#3031 closed defect (fixed)
"POINT EMPTY" as WKB defaults to "MULTIPOINT EMPTY" when restoring with copy and failing validation
Reported by: | jeanchristophesaville | Owned by: | pramsey |
---|---|---|---|
Priority: | medium | Milestone: | PostGIS 2.1.6 |
Component: | postgis | Version: | 2.1.x |
Keywords: | POINT EMPTY, MULTIPOINT EMPTY | Cc: |
Description
Using version "POSTGIS="2.1.2 r12389" GEOS="3.4.2-CAPI-1.8.2 r3921" PROJ="Rel. 4.8.0, 6 March 2012" LIBXML="2.6.26" LIBJSON="UNKNOWN""
I have a table with a column definition of: ALTER TABLE "myTable" ADD COLUMN point_as_4326 geometry(Point,4326);
In which I will store 'POINT EMPTY' for invalid point geometries
However when I try and restore a previous dump file to this table I get the following error.
COPY failed for table "position": ERROR: Geometry type (MultiPoint) does not match column type (Point)
Upon further investigation I found that my version of PostGIS seems to produce the same WKB for 'POINT EMPTY' and 'MULTIPOINT EMPTY' which in turn fails the column validation of geometry(Point,4326);
To demonstrate the problem behaviour:
SELECT ST_GeomFromText('POINT EMPTY') --> producess '010400000000000000'
SELECT ST_GeomFromText('MULTIPOINT EMPTY') --> producess '010400000000000000' SELECT ST_GeomFromText('POINT EMPTY') = ST_GeomFromText('MULTIPOINT EMPTY') --> produces true
SELECT ST_AsText('010400000000000000') --> produces 'MULTIPOINT EMPTY' -- I expect 'POINT EMPTY' here
SELECT ST_AsText(ST_GeomFromText('POINT EMPTY')) --> However produces 'POINT EMPTY'
It seems that there are explicit constants for various empty geometry types as per the following SELECT ST_AsText('010200000000000000') --"LINESTRING EMPTY" SELECT ST_AsText('010300000000000000') --"POLYGON EMPTY" SELECT ST_AsText('010400000000000000') --"MULTIPOINT EMPTY" SELECT ST_AsText('010500000000000000') --"MULTILINESTRING EMPTY" SELECT ST_AsText('010600000000000000') --"MULTIPOLYGON EMPTY" SELECT ST_AsText('010700000000000000') --"GEOMETRYCOLLECTION EMPTY" SELECT ST_AsText('010800000000000000') --"CIRCULARSTRING EMPTY" SELECT ST_AsText('010900000000000000') --"COMPOUNDCURVE EMPTY"

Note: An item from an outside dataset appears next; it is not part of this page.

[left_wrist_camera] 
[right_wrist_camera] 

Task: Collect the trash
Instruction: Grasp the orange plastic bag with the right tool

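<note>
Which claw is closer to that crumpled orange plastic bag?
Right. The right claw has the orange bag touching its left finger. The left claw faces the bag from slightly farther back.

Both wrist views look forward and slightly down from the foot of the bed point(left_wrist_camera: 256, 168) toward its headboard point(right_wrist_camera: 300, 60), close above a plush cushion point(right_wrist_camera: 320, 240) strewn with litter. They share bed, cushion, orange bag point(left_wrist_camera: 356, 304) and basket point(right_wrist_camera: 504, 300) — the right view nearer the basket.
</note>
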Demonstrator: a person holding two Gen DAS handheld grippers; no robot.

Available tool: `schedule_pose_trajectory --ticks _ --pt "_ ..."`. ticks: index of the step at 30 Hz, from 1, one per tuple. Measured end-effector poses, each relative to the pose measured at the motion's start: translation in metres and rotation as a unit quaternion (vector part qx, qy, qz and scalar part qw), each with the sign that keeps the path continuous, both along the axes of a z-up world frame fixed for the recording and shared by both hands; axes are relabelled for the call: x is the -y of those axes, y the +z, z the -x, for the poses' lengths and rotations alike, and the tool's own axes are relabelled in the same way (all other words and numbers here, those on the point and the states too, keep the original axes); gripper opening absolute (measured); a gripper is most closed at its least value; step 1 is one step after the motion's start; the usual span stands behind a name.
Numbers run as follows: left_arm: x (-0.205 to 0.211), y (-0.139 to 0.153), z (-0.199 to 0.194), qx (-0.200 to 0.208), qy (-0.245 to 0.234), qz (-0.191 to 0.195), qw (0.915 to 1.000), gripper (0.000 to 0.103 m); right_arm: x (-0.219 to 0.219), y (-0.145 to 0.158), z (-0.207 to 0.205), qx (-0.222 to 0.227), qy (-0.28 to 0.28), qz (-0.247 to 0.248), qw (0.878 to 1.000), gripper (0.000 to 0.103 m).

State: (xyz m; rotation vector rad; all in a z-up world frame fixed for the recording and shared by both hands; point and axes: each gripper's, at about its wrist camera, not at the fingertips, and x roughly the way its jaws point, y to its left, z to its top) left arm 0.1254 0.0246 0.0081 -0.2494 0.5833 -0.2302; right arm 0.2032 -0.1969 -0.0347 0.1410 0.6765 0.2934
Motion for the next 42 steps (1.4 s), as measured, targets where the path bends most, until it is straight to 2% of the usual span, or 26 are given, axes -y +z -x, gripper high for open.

However I'm not sure what happened to "POINT EMPTY" which I haven't come accross yet
In version "POSTGIS="1.5.8" GEOS="3.4.2-CAPI-1.8.2 r3921" PROJ="Rel. 4.8.0, 6 March 2012" LIBXML="2.6.26" USE_STATS (procs from 1.5 r5976 need upgrade)" SELECT ST_GeomFromText('POINT EMPTY') -- produces '010700000000000000' = "GEOMETRYCOLLECTION EMPTY"
All of the above to ask why are we not using an explicit POINT EMPTY value and how can I get my previous backup restored without failing geometry type validation.
Change History (30)
comment:1 by , 10 years ago
Milestone: | Management 2.0 → PostGIS 2.1.6 |
---|
comment:2 by , 10 years ago
comment:3 by , 10 years ago
Every type except point as a WKB representation that goes
endian[byte] + typenumber[integer] + numpoints[integer]
those are the patterns you're seeing for the other types. endian, type, and then a zero, indicating the object has zero elements or zero points
trouble is, the wkb for point is
endian[byte] + typenumber[integer] + x[double} + y[double]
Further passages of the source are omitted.